**The problem:** The required output is the lines of the listing from the beginning through the line containing "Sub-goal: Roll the", each copied exactly, without any pictures.

----------

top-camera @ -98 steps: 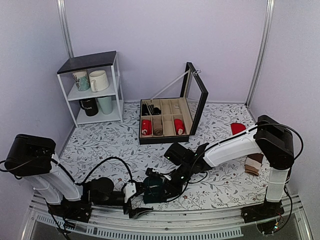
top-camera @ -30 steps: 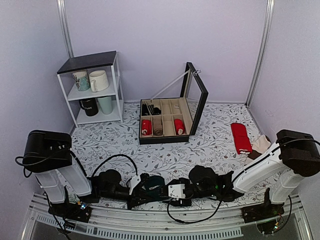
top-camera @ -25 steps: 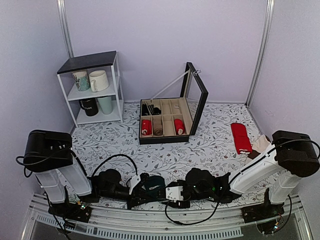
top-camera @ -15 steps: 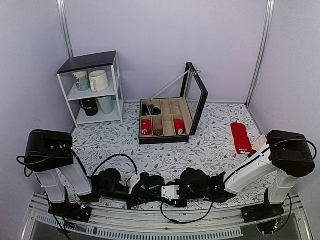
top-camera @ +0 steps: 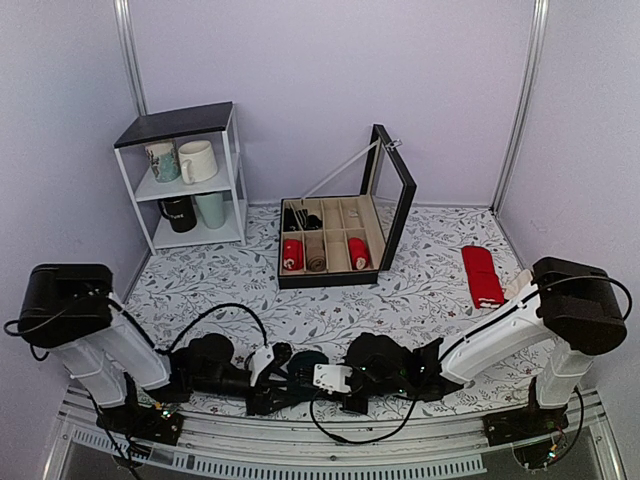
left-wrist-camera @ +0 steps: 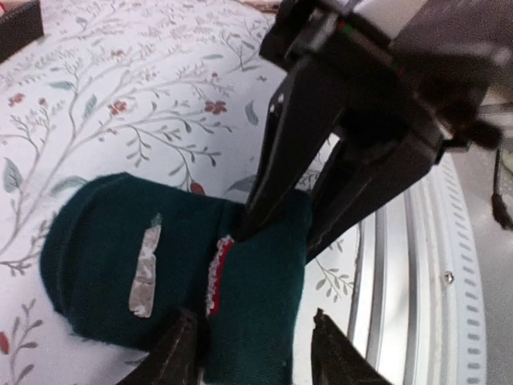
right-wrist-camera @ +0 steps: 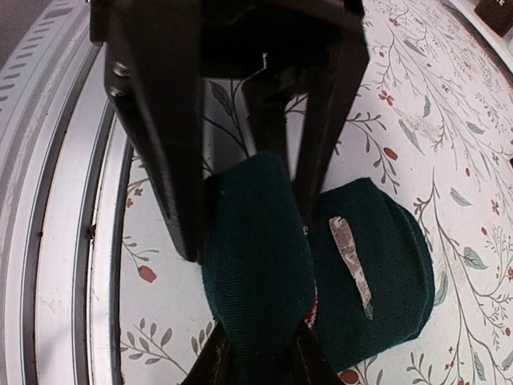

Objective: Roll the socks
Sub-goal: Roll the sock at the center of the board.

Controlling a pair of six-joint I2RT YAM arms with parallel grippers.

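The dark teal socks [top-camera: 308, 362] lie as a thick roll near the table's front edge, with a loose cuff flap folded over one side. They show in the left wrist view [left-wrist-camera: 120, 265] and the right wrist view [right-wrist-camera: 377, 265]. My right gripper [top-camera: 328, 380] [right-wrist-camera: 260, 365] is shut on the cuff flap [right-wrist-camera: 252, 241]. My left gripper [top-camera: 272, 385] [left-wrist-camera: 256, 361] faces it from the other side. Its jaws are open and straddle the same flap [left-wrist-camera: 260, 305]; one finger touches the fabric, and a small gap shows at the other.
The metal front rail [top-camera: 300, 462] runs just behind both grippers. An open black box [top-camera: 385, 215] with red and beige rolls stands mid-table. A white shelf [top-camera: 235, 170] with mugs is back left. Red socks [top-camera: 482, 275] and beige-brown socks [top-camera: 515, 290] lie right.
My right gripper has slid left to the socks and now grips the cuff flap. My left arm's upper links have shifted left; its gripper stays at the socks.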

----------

**Task response:**
top-camera @ -98 steps: 
top-camera @ -30 steps: 
top-camera @ -25 steps: 
top-camera @ -15 steps: 
top-camera @ +0 steps: 
left-wrist-camera @ +0 steps: 
right-wrist-camera @ +0 steps: 

Objective: Roll the socks
Sub-goal: Roll the sock at the center of the board.

There is no more to this exercise.